CANTON, Miss. – Nissan’s hulking new Titan won’t be marketed with a three-word slogan such as “Built Ford Tough” or “Like a Rock.”
And viewers of the first television ads may have a hard time figuring out what the Titan looks like because of all the splattered and flying mud.
But make no mistake, when the first Titans rumble off a Mississippi assembly line on Tuesday, it will take aim at the bumpers of Ford, GM and Dodge’s big trucks.
Downplaying the appearance of the Titan in the initial TV blitz is a deliberate gamble by Nissan. The 15-second spots feature full-screen white letters on a black background proclaiming hefty towing, horsepower and torque statistics. Later, 30-second spots will give viewers a better look at the vehicle.
The Japanese company is acknowledging that, in the high-stakes game with Detroit for the loyalties of big-truck lovers, it has to gain credibility.
“You’ve got to show you’ve got the goods,” said Rob Schwartz, executive creative director of the agency behind the Titan’s ad campaign.
It will be no easy job. U.S. truck owners are not fickle.

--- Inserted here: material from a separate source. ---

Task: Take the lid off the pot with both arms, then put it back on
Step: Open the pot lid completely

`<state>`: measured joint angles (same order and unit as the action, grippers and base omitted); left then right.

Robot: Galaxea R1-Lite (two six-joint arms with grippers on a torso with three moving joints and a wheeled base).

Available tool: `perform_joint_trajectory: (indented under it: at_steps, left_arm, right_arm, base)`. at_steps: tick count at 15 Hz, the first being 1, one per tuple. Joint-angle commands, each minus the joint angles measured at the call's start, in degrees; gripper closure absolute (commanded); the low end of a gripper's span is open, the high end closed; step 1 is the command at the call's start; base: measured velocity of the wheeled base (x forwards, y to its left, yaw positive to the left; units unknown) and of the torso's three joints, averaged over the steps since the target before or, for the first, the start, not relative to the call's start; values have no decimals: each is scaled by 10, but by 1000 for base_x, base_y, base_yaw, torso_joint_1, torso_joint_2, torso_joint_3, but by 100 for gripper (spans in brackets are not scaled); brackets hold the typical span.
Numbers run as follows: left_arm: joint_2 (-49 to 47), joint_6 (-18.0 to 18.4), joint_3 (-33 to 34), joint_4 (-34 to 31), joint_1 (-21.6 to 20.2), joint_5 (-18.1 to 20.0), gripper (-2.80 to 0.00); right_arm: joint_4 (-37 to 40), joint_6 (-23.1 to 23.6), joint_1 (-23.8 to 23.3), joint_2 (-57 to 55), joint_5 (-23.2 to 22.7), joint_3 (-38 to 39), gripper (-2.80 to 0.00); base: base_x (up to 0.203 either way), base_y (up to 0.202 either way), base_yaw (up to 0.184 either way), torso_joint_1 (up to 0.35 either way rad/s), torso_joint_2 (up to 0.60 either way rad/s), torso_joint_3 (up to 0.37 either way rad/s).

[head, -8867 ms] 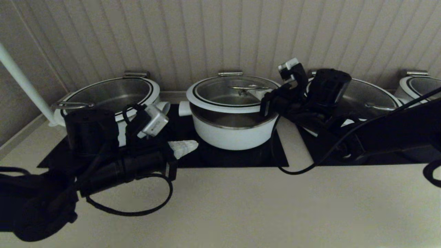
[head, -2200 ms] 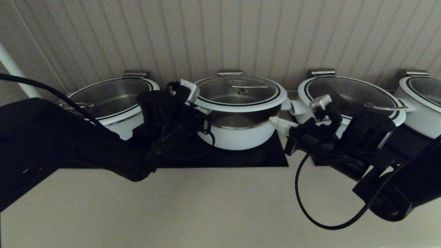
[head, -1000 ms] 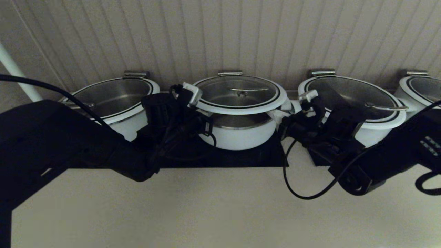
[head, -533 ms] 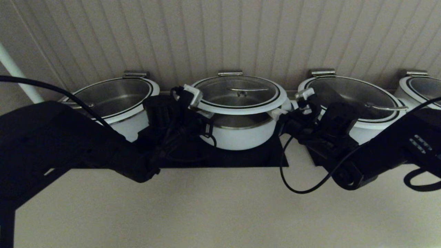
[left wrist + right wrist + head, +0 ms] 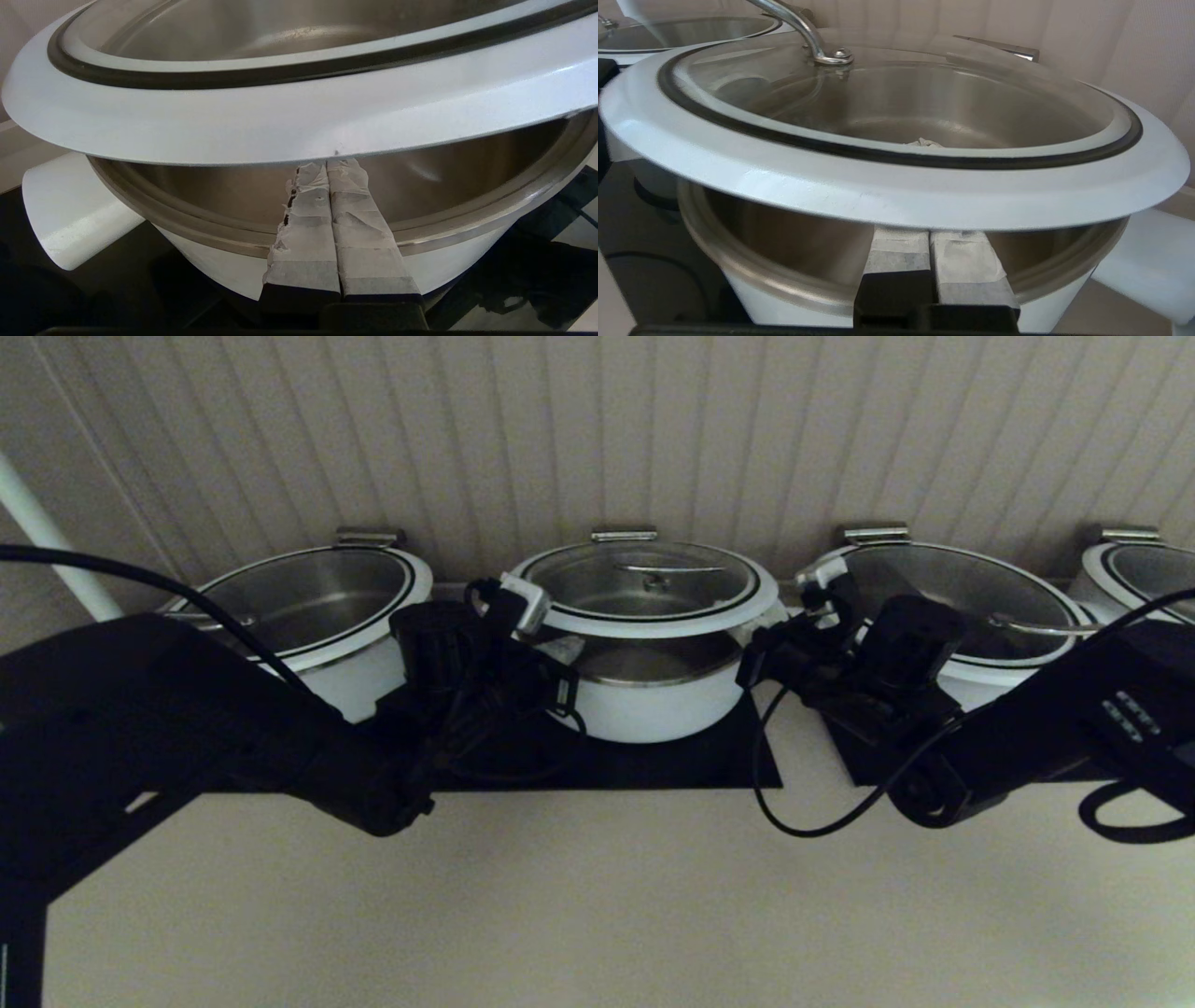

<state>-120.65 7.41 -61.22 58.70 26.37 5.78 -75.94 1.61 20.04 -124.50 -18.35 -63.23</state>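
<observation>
Lid (image 5: 644,590) raised clear of pot (image 5: 644,695), carried on both grippers.

Left gripper (image 5: 327,164): jaws pressed together, nothing between them, tips under the lid's white rim on the pot's left side. Right gripper (image 5: 930,229): jaws likewise closed flat, tips beneath the rim on the opposite side. A gap shows between lid and pot's steel lip. Pot stands on a black mat (image 5: 691,765) at the far edge of the tabletop (image 5: 597,896), between two other lidded pots.
</observation>
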Motion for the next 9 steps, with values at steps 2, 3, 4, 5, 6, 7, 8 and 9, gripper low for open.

“I don’t need to try something new,” said George Oberhausen, owner of a 1997 Ford F-150 and store manager at Obie’s Chevron in Clinton, Miss. His previous vehicles were a Ford Ranger and a Ford Bronco.
“I’m a Ford guy,” he said.
Oberhausen’s nephew, Tommy Oberhausen, who manages the shop at Obie’s Chevron, owns a 2000 Chevy Silverado four-by-four truck. But he is impressed by the Titan’s hefty specs.

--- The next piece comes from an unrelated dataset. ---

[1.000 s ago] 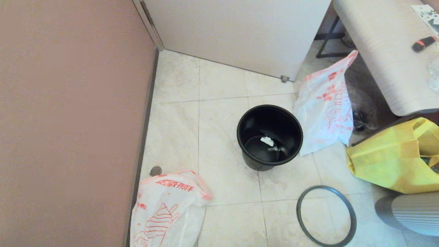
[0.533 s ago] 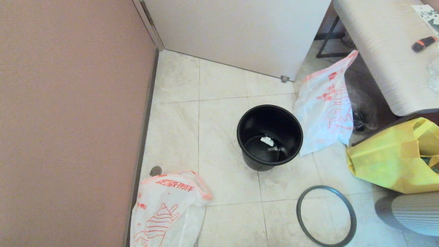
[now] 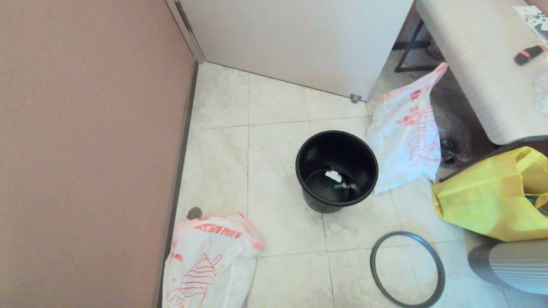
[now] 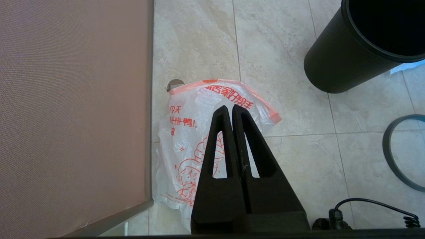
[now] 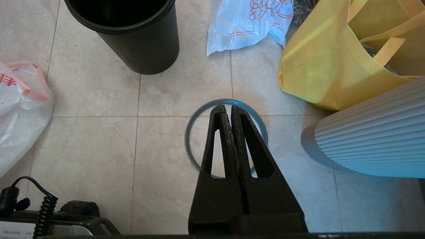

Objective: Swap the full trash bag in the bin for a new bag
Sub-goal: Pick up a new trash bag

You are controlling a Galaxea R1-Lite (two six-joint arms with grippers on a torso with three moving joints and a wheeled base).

“I’d go look at one,” he said. “It’s got a tow-haul mode, so when it gears down it’s like a standard and gives you longer shift intervals.”
The Titan’s debut is the final stage in Nissan’s attempt to be perceived as a full-line U.S automaker. The Japanese company’s new Canton plant, where the Titans are being made, also produces a revived Quest minivan and its first full-size SUV.
The truck is the vehicle that will most directly draw the ire of the Big Three, whose dominance of the 2.3 million, full-size truck market is their bread and butter. While Japanese manufacturers have made major gains in the market for passenger cars, trucks remain a U.S. staple.
“The Titan is taking on an aura of more importance because it’s the first time we’ve taken on the dominance of the Big Three in a huge market,” said Emil Hassan, senior vice president of manufacturing, purchasing, quality and logistics for Nissan North America Inc.
Industry analysts say the Titan’s massive proportions – 9,500 pounds of towing capacity and a 5.6-liter V-8 – and sleek design should ensure that Nissan meets its first-year sales target of 100,000 trucks.